University of Texas
ECE

ECE News for Fall 2007

Happy Holidays from ECE

Drs. Yilmaz and Ling win Grant to Study Electromagnetic Waves and Antennas in Forests

Professors Ali Yilmaz and Hao Ling received a $270K grant from the National Science Foundation to advance the understanding of radiowave propagation and antenna operation in forests by utilizing the latest advances in fast and scalable computational electromagnetics (CEM) algorithms. Dr. Yilmaz’s and Ling’s students will use the grant to develop novel CEM simulators on supercomputing clusters specially tailored for efficient and accurate simulation of wave propagation in forests. The researchers will employ these simulators to identify dominant and possibly new propagation phenomena and to design novel small antenna systems that efficiently couple radiated power to the identified propagation mechanisms.
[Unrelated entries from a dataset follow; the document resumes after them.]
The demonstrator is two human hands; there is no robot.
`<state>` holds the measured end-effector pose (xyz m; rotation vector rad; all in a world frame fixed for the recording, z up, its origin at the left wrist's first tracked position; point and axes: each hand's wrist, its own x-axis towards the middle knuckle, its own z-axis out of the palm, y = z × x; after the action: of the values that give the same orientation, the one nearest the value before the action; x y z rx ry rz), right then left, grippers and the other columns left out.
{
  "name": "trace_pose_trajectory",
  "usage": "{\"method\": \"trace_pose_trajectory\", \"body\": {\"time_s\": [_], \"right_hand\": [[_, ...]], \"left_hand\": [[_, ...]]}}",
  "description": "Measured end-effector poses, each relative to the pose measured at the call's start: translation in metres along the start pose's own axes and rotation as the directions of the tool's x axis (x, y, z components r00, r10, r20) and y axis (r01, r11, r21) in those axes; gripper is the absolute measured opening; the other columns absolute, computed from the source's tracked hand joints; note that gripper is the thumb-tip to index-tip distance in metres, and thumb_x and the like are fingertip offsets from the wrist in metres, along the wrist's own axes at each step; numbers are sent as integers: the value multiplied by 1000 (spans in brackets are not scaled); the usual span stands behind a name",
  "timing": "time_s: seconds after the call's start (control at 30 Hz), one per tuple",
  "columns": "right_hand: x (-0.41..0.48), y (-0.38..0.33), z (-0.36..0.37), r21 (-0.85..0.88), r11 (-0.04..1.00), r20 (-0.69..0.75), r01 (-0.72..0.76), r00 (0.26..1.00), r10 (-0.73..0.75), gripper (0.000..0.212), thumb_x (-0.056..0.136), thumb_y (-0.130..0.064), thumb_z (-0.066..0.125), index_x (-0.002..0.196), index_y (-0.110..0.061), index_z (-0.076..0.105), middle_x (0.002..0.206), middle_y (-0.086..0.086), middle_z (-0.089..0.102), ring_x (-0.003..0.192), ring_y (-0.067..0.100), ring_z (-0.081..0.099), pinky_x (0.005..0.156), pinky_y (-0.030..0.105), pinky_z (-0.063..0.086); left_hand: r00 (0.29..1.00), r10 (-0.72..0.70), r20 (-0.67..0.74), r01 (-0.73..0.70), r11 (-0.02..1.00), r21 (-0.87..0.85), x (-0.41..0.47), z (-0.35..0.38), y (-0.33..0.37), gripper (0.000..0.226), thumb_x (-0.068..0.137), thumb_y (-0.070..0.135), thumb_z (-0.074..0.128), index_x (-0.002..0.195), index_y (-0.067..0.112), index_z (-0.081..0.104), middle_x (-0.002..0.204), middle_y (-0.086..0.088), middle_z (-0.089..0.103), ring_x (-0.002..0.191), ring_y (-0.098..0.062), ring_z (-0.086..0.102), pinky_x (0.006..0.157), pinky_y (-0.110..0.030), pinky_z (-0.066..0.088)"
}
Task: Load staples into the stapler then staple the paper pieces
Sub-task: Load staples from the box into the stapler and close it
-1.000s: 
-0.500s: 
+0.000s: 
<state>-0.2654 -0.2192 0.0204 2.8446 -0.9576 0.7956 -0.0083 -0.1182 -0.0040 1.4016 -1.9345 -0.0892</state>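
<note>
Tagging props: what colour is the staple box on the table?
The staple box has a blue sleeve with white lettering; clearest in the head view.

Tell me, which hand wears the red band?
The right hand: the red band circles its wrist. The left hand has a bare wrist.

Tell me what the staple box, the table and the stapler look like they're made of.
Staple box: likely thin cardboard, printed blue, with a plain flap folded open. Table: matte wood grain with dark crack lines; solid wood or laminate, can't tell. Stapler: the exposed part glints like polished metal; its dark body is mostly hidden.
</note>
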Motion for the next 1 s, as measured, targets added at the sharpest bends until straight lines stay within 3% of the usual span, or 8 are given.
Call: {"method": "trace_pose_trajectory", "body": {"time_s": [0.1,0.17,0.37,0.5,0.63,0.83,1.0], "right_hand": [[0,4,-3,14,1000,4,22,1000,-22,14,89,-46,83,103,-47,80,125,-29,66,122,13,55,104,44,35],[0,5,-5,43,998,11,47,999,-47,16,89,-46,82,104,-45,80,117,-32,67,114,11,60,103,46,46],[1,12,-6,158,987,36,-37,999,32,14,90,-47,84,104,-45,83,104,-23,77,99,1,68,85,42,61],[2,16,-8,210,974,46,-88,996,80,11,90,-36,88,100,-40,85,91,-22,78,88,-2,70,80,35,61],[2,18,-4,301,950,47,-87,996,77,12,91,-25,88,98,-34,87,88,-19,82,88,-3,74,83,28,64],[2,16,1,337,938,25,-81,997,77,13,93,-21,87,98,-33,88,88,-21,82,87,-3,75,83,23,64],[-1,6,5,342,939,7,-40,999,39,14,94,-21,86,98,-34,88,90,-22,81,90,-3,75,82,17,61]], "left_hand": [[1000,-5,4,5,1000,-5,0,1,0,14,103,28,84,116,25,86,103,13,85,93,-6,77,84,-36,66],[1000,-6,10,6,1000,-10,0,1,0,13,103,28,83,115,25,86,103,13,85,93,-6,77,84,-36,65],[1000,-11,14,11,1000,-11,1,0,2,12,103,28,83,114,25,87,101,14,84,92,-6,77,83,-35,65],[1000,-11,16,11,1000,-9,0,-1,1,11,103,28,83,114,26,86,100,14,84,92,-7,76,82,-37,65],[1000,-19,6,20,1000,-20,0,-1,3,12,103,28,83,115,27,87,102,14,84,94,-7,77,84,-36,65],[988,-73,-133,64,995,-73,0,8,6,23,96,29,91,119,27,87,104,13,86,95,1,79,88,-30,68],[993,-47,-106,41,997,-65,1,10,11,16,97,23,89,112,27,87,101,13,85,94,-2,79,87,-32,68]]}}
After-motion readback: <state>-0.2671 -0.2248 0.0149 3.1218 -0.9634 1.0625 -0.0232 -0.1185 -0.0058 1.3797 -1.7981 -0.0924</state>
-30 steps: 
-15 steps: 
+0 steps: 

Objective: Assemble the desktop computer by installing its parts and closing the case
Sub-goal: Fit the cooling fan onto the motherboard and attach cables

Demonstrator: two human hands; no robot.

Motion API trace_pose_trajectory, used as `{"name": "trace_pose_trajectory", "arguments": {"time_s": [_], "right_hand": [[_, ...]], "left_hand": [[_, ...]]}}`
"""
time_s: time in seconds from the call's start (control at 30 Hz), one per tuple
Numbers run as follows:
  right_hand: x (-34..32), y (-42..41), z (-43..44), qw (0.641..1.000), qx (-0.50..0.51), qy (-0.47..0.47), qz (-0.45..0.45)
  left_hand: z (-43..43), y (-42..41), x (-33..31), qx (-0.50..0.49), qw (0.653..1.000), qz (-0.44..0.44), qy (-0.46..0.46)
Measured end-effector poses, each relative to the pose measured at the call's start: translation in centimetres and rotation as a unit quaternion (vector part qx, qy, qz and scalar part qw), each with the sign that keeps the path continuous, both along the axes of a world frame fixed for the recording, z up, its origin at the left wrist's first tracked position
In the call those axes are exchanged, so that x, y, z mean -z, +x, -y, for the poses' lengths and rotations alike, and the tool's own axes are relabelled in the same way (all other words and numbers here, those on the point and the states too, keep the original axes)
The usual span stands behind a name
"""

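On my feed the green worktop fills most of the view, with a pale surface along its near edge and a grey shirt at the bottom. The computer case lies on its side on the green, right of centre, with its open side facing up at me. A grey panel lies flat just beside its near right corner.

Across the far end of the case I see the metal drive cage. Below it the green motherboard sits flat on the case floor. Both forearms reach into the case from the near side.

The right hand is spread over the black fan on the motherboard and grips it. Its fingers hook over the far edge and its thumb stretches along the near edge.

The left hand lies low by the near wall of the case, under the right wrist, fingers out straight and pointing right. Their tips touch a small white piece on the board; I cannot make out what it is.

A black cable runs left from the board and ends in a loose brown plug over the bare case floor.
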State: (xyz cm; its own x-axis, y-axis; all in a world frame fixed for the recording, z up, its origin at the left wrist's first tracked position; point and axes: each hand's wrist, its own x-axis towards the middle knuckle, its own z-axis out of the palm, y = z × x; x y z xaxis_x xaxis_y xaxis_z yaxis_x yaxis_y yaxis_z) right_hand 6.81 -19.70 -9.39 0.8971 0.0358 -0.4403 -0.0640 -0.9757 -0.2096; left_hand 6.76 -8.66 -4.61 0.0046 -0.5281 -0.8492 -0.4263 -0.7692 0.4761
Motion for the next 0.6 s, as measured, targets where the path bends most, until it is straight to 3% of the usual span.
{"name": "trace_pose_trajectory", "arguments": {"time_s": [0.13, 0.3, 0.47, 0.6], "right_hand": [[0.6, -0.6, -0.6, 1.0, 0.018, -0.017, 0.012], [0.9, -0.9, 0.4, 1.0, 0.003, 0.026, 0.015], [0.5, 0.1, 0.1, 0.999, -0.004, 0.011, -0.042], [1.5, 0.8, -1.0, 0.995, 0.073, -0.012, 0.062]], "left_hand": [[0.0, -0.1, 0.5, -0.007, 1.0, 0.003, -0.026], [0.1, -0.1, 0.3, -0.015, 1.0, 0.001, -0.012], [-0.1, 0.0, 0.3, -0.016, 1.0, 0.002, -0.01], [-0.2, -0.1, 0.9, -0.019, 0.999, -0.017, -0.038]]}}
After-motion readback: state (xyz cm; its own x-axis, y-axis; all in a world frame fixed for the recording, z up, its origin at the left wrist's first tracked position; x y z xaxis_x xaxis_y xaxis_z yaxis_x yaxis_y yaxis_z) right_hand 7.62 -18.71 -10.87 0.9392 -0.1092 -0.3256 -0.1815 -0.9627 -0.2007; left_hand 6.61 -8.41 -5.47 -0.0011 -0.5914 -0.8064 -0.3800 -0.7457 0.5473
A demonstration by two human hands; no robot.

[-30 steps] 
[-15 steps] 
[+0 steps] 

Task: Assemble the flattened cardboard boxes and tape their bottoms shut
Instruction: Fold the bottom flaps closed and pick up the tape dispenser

This collaborative effort will demonstrate how the latest CEM solvers can be effectively tailored and deployed on high-performance computers to analyze complex systems in nature. The developed methodology can also benefit other applications involving wave interactions with synthetic media such as electromagnetic metamaterials.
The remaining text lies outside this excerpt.